Showing posts with label oracle. Show all posts
Showing posts with label oracle. Show all posts

Thursday, November 25, 2010

A Solaris Puzzle

I wrote about issues installing an operating system on some new hardware a few days ago. Since then I've done more exploring. A subsequent attempt to install Ubuntu 10.10 on the same box was a success, right up to the part where you reboot from the newly-installed system. That was a total failure and required power cycling to escape.

Then, several restarts later (due to my lack of speed on the DEL key), I managed to get at the BIOS. I decided to start from scratch, and loaded the safe defaults. Then I went through and tweaked it carefully (and very conservatively). After that, it booted fine. To be sure of this, I rebooted it (both warm and cold) about 30 times. All good. Then I left it to its own devices with a bunch of stuff running for a couple of days. Still good.

Then I tried again to install my Solaris-11 system, hoping that it would work on the new setup. No joy at all. The installer crashed, several times, in exactly the same place as before (i.e., long before getting close to actually installing anything). I really wanted to be able to use ZFS, which I think is a wonderful file system, but it seems impossible for me to install Solaris on any reasonably up to date hardware that I have available. I think I'm over this now and will wait for some other operating system that I can bear to use offering native ZFS.

Saturday, August 14, 2010

Is Oracle the new SCO?

I avoided Java for many years, partly because I thought it was a failure in language design and partly because I found Sun's tight control disconcerting. I avoided Solaris because of Sun's tight control and because there were plenty of satisfactory alternatives.

When OpenSolaris appeared, I began to experiment with it. It still felt risky, but operating systems are much easier to change than the languages you use to create software with, so the risks seemed acceptable. When Sun made moves to open Java up, I began to consider using it or, more likely, other languages that built on the JVM.
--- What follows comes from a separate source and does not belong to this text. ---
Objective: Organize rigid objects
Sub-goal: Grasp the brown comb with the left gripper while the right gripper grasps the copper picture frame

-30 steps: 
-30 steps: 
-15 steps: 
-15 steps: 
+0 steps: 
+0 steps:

Then Sun fell in a hole and I put things on hold. I had some hopes for a takeover by IBM, based on my belief that that they might continue the Sun stuff of interest in a way I could live with. That might have been unduly optimistic, but is now irrelevant. IBM went away and Oracle stepped in. Oracle is not a company I have ever admired in any way and it is run by a man I find even less admirable than Bill Gates. But many analysts, who claimed to have better sources of information than I have, seemed to think that Oracle would probably continue with OpenSolaris and would certainly nurture Java.

Now it appears that OpenSolaris is dead. And Larry Ellison has decided to tackle Google over Java. I have no idea how that will unfold. I do know that Google have the money to withstand a legal challenge. I'd like to see Oracle do a SCO and collapse under the legal mess, although I fear that they might survive. I am certainly going to avoid OpenSolaris and Java for the next few months or years. I'm also starting to think about alternatives to OpenOffice. I'd love big Oracle customers to announce that they are going to walk away from Oracle because they can't rely on Oracle's ability to survive.

At least database technology is pretty much a solved problem and alternatives to Oracle exist and others can be created. So it will be possible for people to drop the Oracle database money pit. Getting everybody to walk away from their Java investments will be much harder, but I'd like to see people considering that too. At least I have nothing to lose, having no investment in either Java or Oracle. But I will be cheering for anybody who helps to cut the ground from under Oracle.